Prólogo
Do
alto da sacada, João Manoel e seu filho Joel estão vendo,
apavorados, a enxurrada descendo pelo que poderia ser o antigo leito
da cachoeira, salpicado de pedras brancas como um colar do céu,
levando de roldão parte das casas dos empregados e de famílias
de agregados.
É o fim disse João Manoel. Para mim,
esta fazenda se acabou.
Por quê, pai? A fazenda já enfrentou outros danos
causados pela natureza e se reergueu com mais força do que antes.
Você chegou de viagem, como disse ao partir, para um grande passeio,
e chega aqui tão desanimado, por quê?
Outros tempos, filho. Seu avô possuía duas senzalas
repletas de escravos, tinha gente para obedecer e trabalhar, mesmo sem
terem visitado o tronco, que permanecia no terreiro como um aviso de
que a obediência era o que os garantia ficarem livre dele. Hoje,
não temos escravos.
Pai, nesta fazenda vivem inúmeras famílias que
dependem dela, gente com disposição para o trabalho. Pessoas
que aqui nasceram e aqui cresceram.
Mas vai faltar comando para um trabalho que só verá
resultados depois de um ano, eu não tenho mais a força
necessária para continuar na administração. Na
verdade, nem ânimo.
Está declarando que não confia em mim? E com menos
de cinquenta anos se considera velho? Com esse porte de homem saudável
que todos admiramos? Já observou a beleza de nosso gado?
Não gostaria de falar nesse assunto.
Fale, meu pai! Solte as suas mágoas, as suas desconfianças,
a sua vergonha, o seu desalento. Aproveite este momento em que a natureza
mostra a sua força e descarrega as suas queixas, se é
que as tem.
Aceitei você como é para não criar mais um
motivo de desespero à sua mãe. Hoje, sou agradecido por
seu cuidado, sua discrição, mesmo com os versos que publica
no jornal, mas não posso negar que não queria um filho
poeta, músico e homossexual. Para pagar os meus pecados me basta
Zenoel com suas excentricidades, para não dizer o pior.
Para não dizer que Zenoel é esquizofrênico,
não é isso? O que importa falar nisso mais uma vez? Há
muito tempo está claro que você o detesta e não
diz a razão. Será por ser fraco do juízo?
Seja. Devo estar sendo castigado por todos os pecados dos meus
antecedentes, o que ainda hoje não quero acreditar.
Uma vez que foi claro em relação a mim, posso responder.

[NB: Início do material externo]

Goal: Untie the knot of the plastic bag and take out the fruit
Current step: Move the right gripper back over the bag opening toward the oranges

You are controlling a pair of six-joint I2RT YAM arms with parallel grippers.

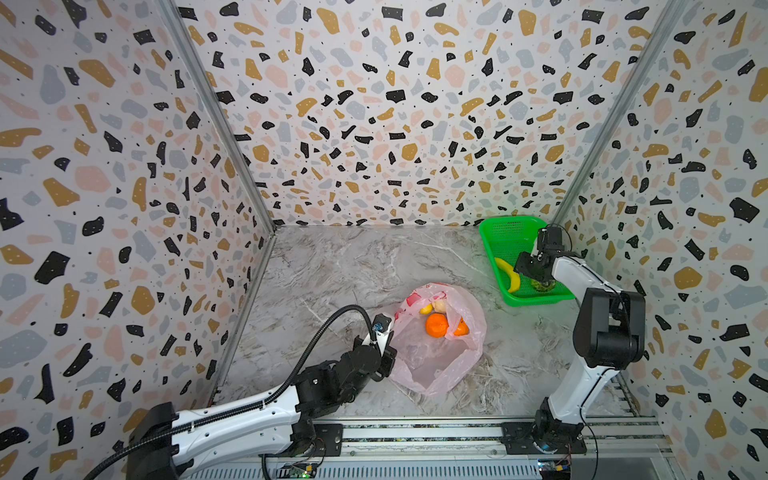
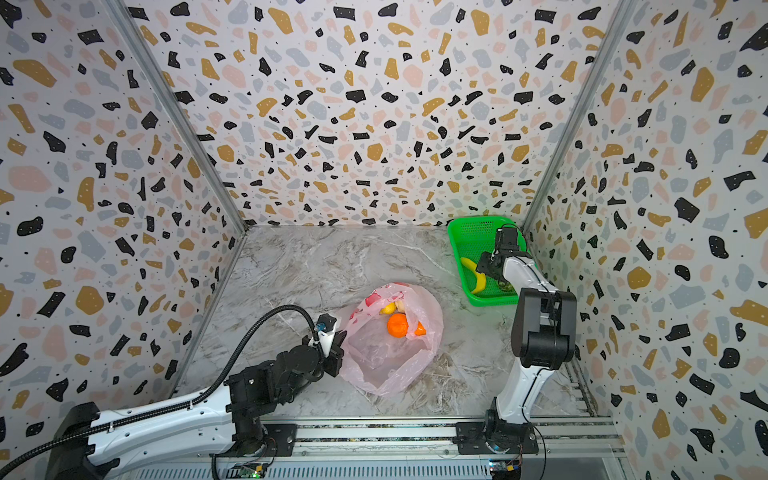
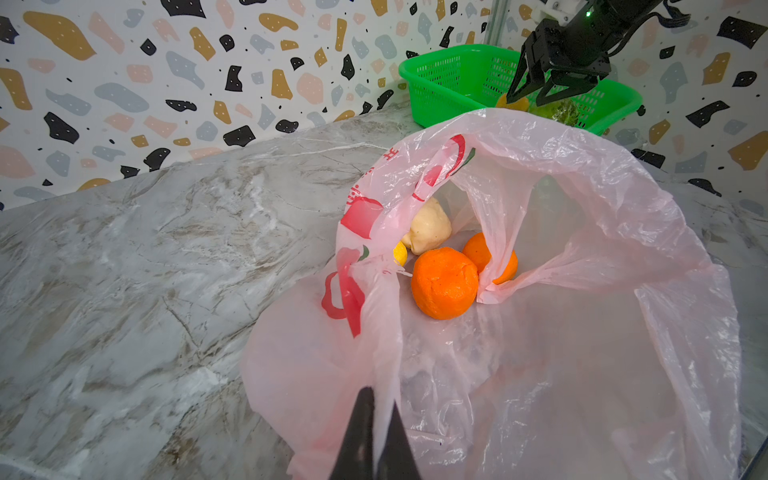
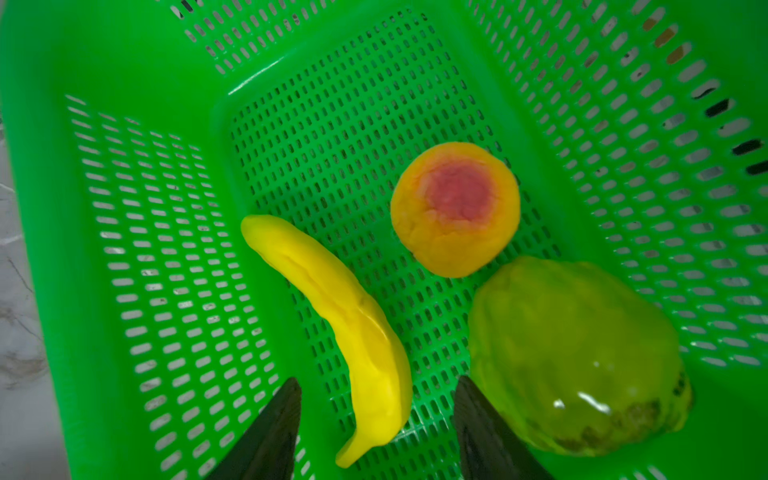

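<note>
The plastic bag (image 1: 436,357) lies on the marble surface (image 1: 332,270) with its mouth gaping open. Inside it sit an orange (image 3: 444,282), a second orange (image 3: 492,259) half behind a fold of film, a pale beige lump (image 3: 430,228) and a small yellow piece (image 3: 400,253). The left gripper (image 3: 380,399) has its jaws closed on the bag's left edge, pinching the pink film. Beyond the bag, to its right and apart from it, stands the green basket (image 1: 490,237). It holds a banana (image 4: 345,324), a peach (image 4: 455,208) and a bumpy green ball (image 4: 577,353). The right gripper (image 4: 378,380) hangs over that basket, jaws apart and gripping nothing.
</note>
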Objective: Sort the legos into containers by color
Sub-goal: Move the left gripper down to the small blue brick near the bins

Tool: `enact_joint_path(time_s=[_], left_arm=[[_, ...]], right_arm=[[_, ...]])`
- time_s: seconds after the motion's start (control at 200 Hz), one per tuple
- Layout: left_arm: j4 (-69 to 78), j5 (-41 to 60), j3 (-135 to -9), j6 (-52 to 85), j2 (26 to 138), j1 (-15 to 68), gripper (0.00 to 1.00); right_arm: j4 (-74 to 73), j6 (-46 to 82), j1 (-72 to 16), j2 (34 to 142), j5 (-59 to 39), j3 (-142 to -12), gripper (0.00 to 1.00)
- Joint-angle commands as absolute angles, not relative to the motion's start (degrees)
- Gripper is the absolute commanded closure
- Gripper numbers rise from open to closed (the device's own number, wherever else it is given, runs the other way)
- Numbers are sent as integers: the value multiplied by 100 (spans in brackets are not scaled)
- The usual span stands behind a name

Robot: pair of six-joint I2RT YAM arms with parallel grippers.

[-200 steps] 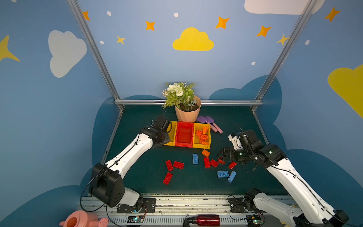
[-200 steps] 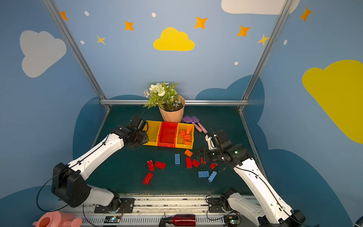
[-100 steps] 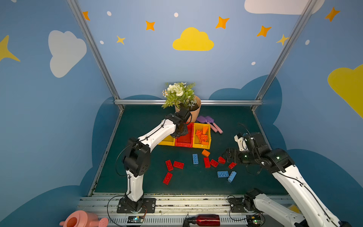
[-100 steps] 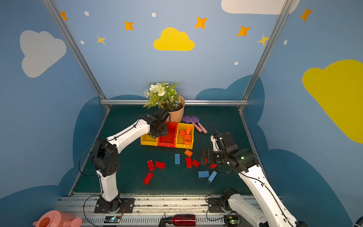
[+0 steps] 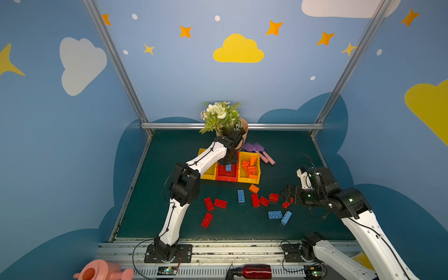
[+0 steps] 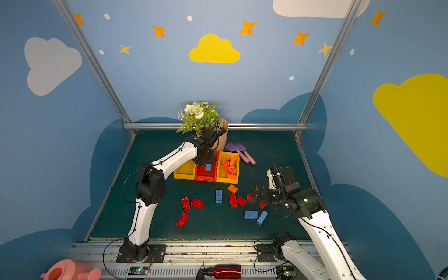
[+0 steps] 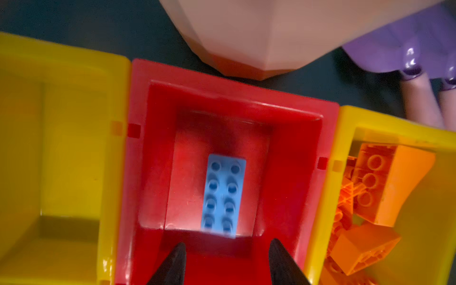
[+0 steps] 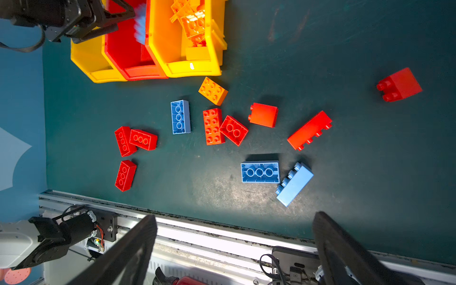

Não me envergonho das poesias que faço, embora não
me considere poeta; não me envergonho de gostar de música,
mesmo não sendo um músico de escol; por último,
dou-lhe minha palavra que não sou homossexual, apesar de aceitá-los
como gente igual a mim ou a qualquer outra pessoa. Admiro-o como meu
pai, mas estranho a sua anunciada fraqueza. Como mencionei, não
condiz com o seu porte de homem forte.
Nega a sua condição de homossexual, mas até
hoje não me deu uma prova de masculinidade.
O que seria essa prova? Uma relação amorosa na
sua frente, com uma das filhas de nossos agregados? Manter uma amante,
como faz Zenoel?
Olha a falta de respeito! Ainda não lhe dei esse direito.
Zenoel não mantém a amante, ela é mantida pela
fazenda, mas é uma das coisas das quais discordo, e sua mãe
não me dá apoio.
Não entendo quando fala em falta de respeito. Acaba de
chegar do seu giro pelas fazendas e cidades onde diz que há rodeios,
e nem me deu um cumprimento por haver terminado o meu curso de agronomia,
e o terminei brilhantemente. Nesses dois meses que andou a passeio,
Zenoel fez a exposição dos quadros que pintou e foi aplaudido
e admirado. Vendeu-os todos e bem vendidos. Noêmia, minha noiva,
esteve nesta fazenda onde combinamos residir.
Sua noiva?
Sim, minha noiva. Doutora em veterinária, que pretende viver
nesta fazenda e ter consultório na cidade.
Nada me falaram. Deveriam! Ainda sou o senhor desta fazenda.
Você chegou já debaixo da chuva torrencial, no justo
momento em que a cachoeira se dividiu em dois leitos e está fazendo
os estragos que vemos. Ainda não entrou em casa. Minha mãe
está na frente do oratório, com duas velas acesas naqueles
castiçais de prata. Reza conforme a sua fé. Zenoel já
fotografou a enxurrada para fazer uma pintura que a exprima, conforme
a sua visão, e se não foi ajoelhar-se ao lado de mamãe
para rezar junto com ela, é pelo medo dela expulsá-lo,
como já tem acontecido.
João Manoel ouviu, mas não respondeu. Continuou de cara
fechada, como se seu pensamento estivesse longe.